* [What needs to be done]: Only the lines from the one containing "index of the" through the final line of the material below should be output, exactly as they stand.

↓

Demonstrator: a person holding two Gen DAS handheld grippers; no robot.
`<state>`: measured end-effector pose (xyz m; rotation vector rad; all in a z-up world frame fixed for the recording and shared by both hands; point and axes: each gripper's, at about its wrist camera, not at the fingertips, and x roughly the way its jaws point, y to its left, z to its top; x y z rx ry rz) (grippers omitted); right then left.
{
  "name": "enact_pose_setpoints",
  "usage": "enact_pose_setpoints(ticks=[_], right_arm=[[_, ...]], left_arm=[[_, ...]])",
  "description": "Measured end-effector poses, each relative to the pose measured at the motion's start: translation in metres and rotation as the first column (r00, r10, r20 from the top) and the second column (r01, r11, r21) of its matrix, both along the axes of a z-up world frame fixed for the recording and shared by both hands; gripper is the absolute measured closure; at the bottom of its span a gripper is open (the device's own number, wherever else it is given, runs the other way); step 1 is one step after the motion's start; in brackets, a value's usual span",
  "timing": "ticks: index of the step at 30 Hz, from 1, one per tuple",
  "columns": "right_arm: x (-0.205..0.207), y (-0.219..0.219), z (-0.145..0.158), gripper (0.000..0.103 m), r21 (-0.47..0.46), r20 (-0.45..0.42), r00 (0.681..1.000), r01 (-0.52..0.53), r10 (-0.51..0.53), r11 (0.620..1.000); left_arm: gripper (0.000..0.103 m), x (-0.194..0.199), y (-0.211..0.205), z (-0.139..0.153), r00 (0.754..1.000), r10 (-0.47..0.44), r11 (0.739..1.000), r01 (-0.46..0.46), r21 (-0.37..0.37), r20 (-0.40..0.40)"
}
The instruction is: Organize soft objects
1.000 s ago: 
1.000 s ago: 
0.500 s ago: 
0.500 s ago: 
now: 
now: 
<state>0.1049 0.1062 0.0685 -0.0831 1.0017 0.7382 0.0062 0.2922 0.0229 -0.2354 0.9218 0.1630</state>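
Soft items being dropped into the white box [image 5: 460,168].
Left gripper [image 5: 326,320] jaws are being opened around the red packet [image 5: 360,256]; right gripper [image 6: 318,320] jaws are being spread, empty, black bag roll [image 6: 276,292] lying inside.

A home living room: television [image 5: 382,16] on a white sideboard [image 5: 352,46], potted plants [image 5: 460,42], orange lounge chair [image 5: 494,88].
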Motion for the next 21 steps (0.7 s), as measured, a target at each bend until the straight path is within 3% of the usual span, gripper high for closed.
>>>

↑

* [Solution]:
  "timing": "ticks: index of the step at 30 Hz, from 1, one per tuple",
  "columns": "right_arm: x (-0.205..0.207), y (-0.219..0.219), z (-0.145..0.158), gripper (0.000..0.103 m), r21 (-0.47..0.46), r20 (-0.45..0.42), r00 (0.681..1.000), r01 (-0.52..0.53), r10 (-0.51..0.53), r11 (0.620..1.000); left_arm: gripper (0.000..0.103 m), x (-0.194..0.199), y (-0.211..0.205), z (-0.139..0.153), r00 (0.754..1.000), r10 (-0.47..0.44), r11 (0.739..1.000), r01 (-0.46..0.46), r21 (-0.37..0.37), r20 (-0.40..0.40)"
}
The instruction is: Organize soft objects
1.000 s ago: 
1.000 s ago: 
0.500 s ago: 
0.500 s ago: 
now: 
now: 
<state>0.1049 0.1062 0.0685 -0.0831 1.0017 0.7382 0.0062 0.2922 0.0229 -0.2354 0.9218 0.1630</state>
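Soft items being dropped into the white box [image 5: 460,168].
Left gripper [image 5: 326,320] jaws are being opened around the red packet [image 5: 360,256]; right gripper [image 6: 318,320] jaws are being spread, empty, black bag roll [image 6: 276,292] lying inside.

A home living room: television [image 5: 382,16] on a white sideboard [image 5: 352,46], potted plants [image 5: 460,42], orange lounge chair [image 5: 494,88].
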Motion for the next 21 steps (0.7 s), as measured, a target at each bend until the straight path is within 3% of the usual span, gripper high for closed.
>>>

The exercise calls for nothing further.